大丈夫! 軍のエスパーは優秀なんだぜ。)

 13人の子どもたちは、概ね指示された位置に上手く並んでいた。

 その様子を透視能力者が細部にわたるまで透視し、選ばれた13人のテレパスに脳内を開放して「中継」している。

 こういう連携プレーは、さすがに軍のエスパー部隊と言うべきであった。





 長官室のデスクの特別通信パネルが光り、デイヴィが設定していたらしいマスコットアバターがデスクの上に、ひょい、と立ち上がった。

「無事着いたぞ。 なんだ? サラ、泣いてるのか?」

「あは・・・、長官!」

 サラは笑顔になったが、目に涙がたまっている。

「だって・・・、このキャラ、長官ですか? かわい過ぎですよ。」

 マスコットアバターは、にっと笑って親指を下に向けると、そのまま消えた。

 通信終了。


 デイヴィは服を脱いで、変換ポッドに入る。

 あと35分!






 いくら軍のエスパー部隊の連携がいいと言っても、実際に犯人の目の前で命を賭けて「行動」するのはロースクールの子どもたちなのだ。

 あと15分!

 ついに1人が緊張に耐えかねて、意識を失って前のめりに倒れた。


 まずい!

 このままでバリアが張られたら、この子は身体が真っ二つになる。

(起きろ! 起きるんだ! 起きろ——!!)

 担当のテレパスが必死で呼びかけるが、子どもはピクリともしない。


(どうしましょう、司令官 !? )

 バリアチームのテレパスが、狼狽えを隠せずにノックス司令官にテレパシーを送ってきた。
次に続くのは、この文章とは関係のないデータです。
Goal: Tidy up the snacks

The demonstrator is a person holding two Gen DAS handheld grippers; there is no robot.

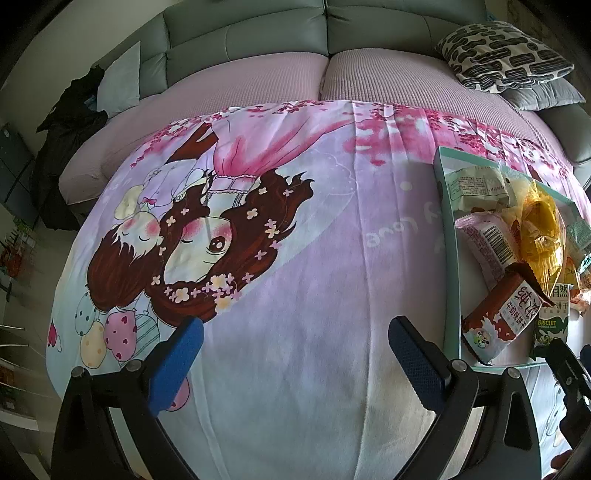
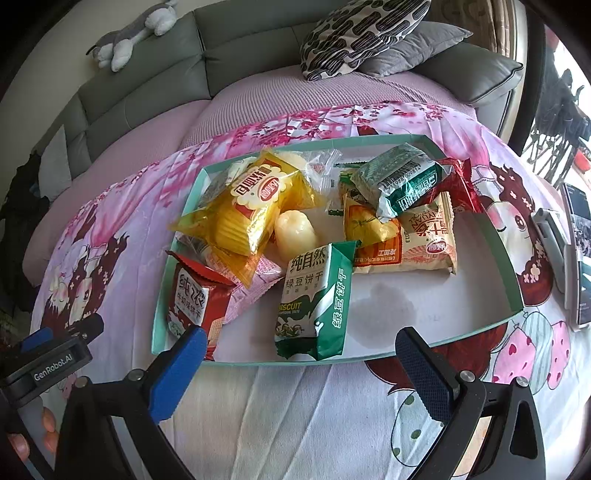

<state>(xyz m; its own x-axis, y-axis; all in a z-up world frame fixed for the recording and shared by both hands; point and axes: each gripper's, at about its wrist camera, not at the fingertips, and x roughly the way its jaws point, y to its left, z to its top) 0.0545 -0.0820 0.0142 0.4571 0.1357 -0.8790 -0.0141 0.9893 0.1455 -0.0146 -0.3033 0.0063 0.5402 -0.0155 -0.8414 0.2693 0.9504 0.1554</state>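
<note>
Lying in tray: the snacks are heaped in a shallow teal-rimmed tray [image 2: 515,291], its white floor bare toward the near right corner, where a faint stain is seen.
Green biscuit pack [image 2: 314,302]: stood near the tray's front edge, in the middle.
Red biscuit pack [image 2: 192,299]: leaned in the near left corner, against the rim.
Yellow wafer pack [image 2: 247,206]: piled on other packets toward the far left; a pale jelly cup [image 2: 295,232] is seen just beside it.
Dark green pack [image 2: 406,184]: tilted on top of an orange-and-cream pack [image 2: 417,240] at the far right.
Surface: a cartoon-printed sheet [image 1: 295,277] is spread under the tray, wide and bare to the tray's left.
Room: a grey sofa [image 1: 251,33] is seen behind, with a patterned cushion [image 2: 362,33] and a plush toy [image 2: 129,37] on its back.
Right edge: flat devices [image 2: 576,258] are laid on the sheet near the tray's right side.
Left gripper [image 1: 295,339]: fingers spread wide over bare sheet, nothing held.
Right gripper [image 2: 301,354]: fingers spread wide at the tray's front rim, nothing held.
</note>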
「そのまま計画通りやれ! 13人とも道連れにするか、1人を犠牲にするかだ! 軍人だろう、お前たちは !? 」

 ノックス司令官は、巌のような顔で言い切った。


 倒れた子の担当テレパスは、全生命エネルギーを注ぎ込むような強力なテレパシーを倒れた子どもにぶつけた。
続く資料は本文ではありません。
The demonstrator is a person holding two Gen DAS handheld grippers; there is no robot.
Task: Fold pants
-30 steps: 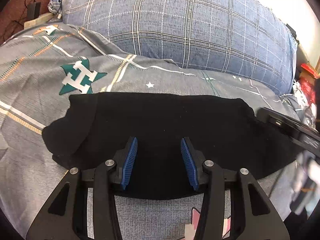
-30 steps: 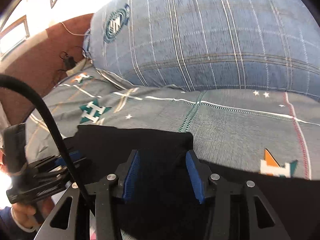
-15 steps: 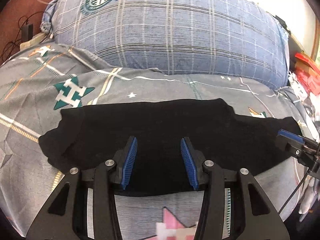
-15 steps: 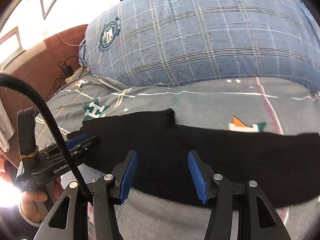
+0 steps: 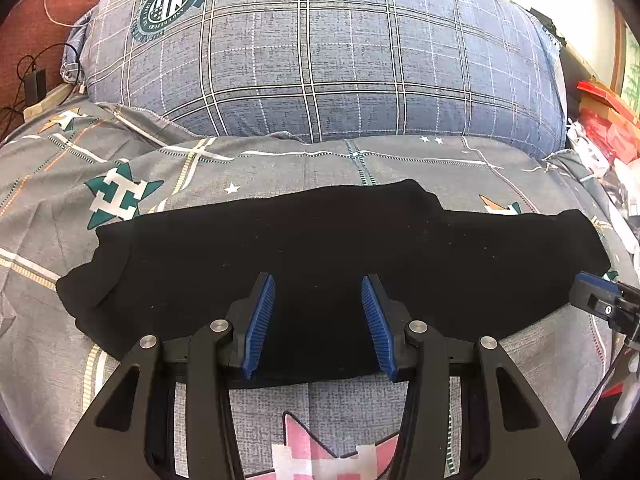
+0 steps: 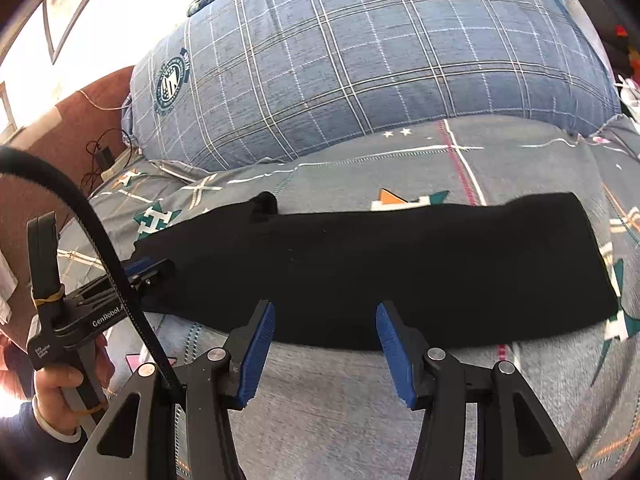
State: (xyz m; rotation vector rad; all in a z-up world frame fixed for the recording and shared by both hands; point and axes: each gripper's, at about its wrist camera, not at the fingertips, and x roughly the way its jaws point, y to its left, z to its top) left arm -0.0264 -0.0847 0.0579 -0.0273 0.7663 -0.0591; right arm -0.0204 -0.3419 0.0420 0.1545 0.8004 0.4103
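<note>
The black pants lie flat as a long strip across the grey patterned bedspread; they also show in the right wrist view. My left gripper is open and empty, its blue pads above the near edge of the pants. My right gripper is open and empty, hovering just in front of the pants' near edge. The left gripper's tip shows in the right wrist view over the pants' left end. The right gripper's tip shows at the pants' right end.
A big blue plaid pillow stands behind the pants. A brown headboard with cables is at the far left. Red and white clutter lies off the bed's right side.
Both grippers have pulled back and up from the pants, open throughout. The pants now lie spread as a long strip with their full length in view.
</note>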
 ほとんど言語にすらなっていないナマな精神波だったが、あえて言葉にするなら、こんな意味だったかもしれない。


   生きるぞ! 生きるんだ、オレたちは——!!


 この衝撃波で、子どもは意識を取り戻した。

(いいぞ。慌てなくていい。オレを信じろ。絶対に助けるから! ゆっくり起き上がって——。さあ、まず膝の位置から直そう。)





 変換ポッドが開いてイツミが現れた。厳しい表情をしている。

 あと5分! 服など着ている暇はない。


 イツミはワードローブからフード付きマントだけを手にとると、それを肩から羽織っただけでテレポートした。